**The problem**
Looking at the records below, say how many lines include "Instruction", and add nothing else.

**Supplied records**
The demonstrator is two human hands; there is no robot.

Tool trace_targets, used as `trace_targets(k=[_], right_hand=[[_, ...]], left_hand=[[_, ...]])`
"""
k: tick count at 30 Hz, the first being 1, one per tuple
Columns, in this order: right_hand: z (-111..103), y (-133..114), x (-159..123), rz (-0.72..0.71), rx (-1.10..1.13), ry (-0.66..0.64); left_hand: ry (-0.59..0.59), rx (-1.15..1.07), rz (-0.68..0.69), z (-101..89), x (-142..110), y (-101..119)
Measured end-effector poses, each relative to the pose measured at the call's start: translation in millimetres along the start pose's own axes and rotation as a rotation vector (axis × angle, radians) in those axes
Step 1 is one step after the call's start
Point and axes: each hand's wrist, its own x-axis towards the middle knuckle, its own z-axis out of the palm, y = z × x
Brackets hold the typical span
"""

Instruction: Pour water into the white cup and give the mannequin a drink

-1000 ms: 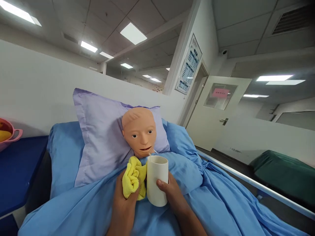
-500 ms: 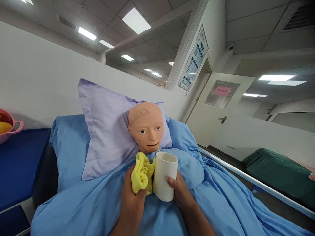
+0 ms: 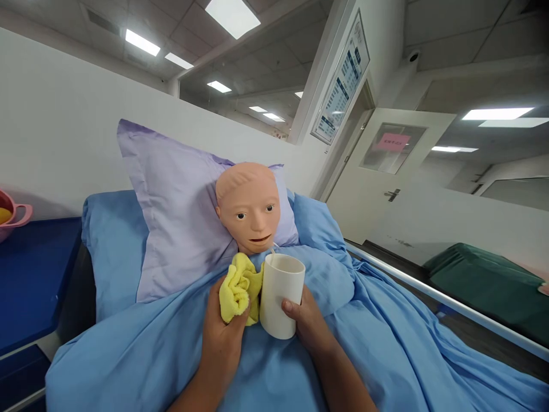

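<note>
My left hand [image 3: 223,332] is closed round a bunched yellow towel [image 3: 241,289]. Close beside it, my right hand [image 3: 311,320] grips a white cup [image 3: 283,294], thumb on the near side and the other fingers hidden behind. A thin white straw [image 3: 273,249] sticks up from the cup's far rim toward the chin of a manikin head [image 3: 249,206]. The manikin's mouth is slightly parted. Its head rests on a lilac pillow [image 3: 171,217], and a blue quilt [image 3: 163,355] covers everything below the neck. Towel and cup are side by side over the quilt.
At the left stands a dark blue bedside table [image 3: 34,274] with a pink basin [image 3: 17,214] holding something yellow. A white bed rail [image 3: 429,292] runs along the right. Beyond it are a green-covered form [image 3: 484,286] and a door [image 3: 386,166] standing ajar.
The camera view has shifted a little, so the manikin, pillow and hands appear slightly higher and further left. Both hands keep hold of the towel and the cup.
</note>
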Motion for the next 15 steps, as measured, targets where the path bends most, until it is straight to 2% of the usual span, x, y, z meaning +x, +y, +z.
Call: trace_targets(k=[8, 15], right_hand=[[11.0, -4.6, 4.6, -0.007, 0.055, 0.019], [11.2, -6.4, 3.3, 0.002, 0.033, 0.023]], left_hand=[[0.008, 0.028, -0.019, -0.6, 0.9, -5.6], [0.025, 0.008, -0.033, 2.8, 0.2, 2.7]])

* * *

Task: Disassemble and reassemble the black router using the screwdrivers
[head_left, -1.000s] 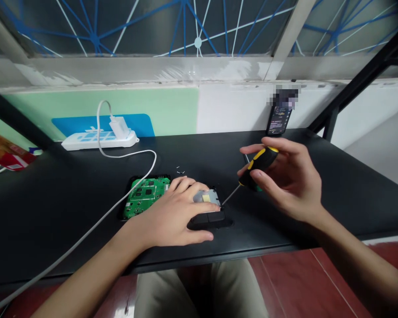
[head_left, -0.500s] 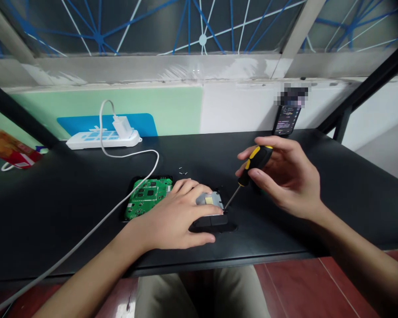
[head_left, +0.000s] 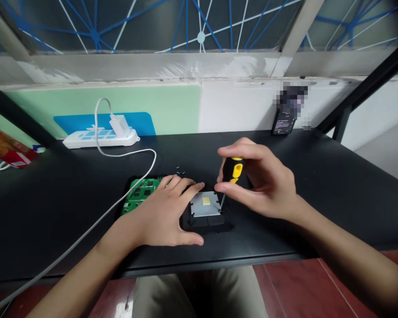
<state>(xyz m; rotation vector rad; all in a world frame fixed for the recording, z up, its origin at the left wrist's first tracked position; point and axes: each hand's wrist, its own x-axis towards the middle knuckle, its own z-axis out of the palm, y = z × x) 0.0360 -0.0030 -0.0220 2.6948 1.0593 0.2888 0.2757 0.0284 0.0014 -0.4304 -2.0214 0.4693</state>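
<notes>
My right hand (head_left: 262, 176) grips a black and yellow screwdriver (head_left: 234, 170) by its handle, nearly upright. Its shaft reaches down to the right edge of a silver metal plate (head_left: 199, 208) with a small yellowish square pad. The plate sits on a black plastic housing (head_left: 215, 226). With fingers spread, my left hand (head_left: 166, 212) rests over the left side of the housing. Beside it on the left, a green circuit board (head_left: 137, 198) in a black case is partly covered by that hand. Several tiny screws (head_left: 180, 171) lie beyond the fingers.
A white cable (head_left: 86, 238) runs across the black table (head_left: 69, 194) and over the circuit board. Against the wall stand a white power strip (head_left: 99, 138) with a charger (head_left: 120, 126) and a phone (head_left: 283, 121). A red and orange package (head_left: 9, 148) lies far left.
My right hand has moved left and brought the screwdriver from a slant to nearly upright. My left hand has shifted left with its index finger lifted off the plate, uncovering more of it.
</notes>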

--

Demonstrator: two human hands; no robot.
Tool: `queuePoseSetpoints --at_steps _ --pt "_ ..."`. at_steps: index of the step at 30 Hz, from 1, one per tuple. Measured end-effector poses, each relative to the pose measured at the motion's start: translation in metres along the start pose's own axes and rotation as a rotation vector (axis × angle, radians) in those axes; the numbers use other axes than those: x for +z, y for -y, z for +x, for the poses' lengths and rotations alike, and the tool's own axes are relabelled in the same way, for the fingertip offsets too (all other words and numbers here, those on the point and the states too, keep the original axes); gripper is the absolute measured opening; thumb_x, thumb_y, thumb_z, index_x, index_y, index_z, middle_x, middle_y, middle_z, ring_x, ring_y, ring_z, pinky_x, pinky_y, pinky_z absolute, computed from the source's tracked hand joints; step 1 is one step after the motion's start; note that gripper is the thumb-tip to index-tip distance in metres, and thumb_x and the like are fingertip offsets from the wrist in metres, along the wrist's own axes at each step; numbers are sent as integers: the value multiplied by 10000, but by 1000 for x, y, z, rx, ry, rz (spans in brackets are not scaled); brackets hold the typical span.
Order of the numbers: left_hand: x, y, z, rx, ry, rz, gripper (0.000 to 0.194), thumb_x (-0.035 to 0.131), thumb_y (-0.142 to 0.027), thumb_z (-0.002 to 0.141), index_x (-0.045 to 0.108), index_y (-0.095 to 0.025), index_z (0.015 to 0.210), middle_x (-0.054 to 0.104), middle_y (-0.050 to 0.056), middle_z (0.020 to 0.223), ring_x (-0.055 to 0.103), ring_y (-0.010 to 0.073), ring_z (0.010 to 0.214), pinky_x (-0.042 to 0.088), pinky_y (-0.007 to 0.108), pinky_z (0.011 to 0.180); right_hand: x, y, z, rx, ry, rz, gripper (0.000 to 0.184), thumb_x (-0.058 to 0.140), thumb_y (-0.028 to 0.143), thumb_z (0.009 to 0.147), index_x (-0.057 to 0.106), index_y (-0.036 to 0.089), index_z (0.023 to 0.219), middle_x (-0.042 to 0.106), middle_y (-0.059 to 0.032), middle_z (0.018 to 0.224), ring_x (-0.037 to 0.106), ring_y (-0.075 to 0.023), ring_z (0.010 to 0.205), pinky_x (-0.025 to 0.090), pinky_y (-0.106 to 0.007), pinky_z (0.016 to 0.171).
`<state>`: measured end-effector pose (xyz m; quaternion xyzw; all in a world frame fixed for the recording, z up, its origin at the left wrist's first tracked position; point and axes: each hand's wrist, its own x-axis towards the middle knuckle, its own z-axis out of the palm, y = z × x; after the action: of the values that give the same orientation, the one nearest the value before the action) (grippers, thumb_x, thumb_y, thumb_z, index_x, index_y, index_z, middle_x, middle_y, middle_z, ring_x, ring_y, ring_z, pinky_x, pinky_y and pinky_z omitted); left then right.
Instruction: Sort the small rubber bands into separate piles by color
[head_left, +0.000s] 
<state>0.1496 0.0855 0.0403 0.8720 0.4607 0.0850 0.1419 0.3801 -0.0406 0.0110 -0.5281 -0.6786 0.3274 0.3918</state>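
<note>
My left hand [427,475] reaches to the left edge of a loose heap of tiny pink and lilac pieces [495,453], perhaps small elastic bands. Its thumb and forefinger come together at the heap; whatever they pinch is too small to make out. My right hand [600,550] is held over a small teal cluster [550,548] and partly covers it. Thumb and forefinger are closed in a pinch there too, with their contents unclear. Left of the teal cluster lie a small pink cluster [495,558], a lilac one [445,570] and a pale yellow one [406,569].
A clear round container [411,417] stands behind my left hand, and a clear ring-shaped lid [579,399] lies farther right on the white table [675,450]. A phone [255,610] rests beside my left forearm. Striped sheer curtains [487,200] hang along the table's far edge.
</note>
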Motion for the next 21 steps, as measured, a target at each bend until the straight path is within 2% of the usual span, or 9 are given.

**Task result**
2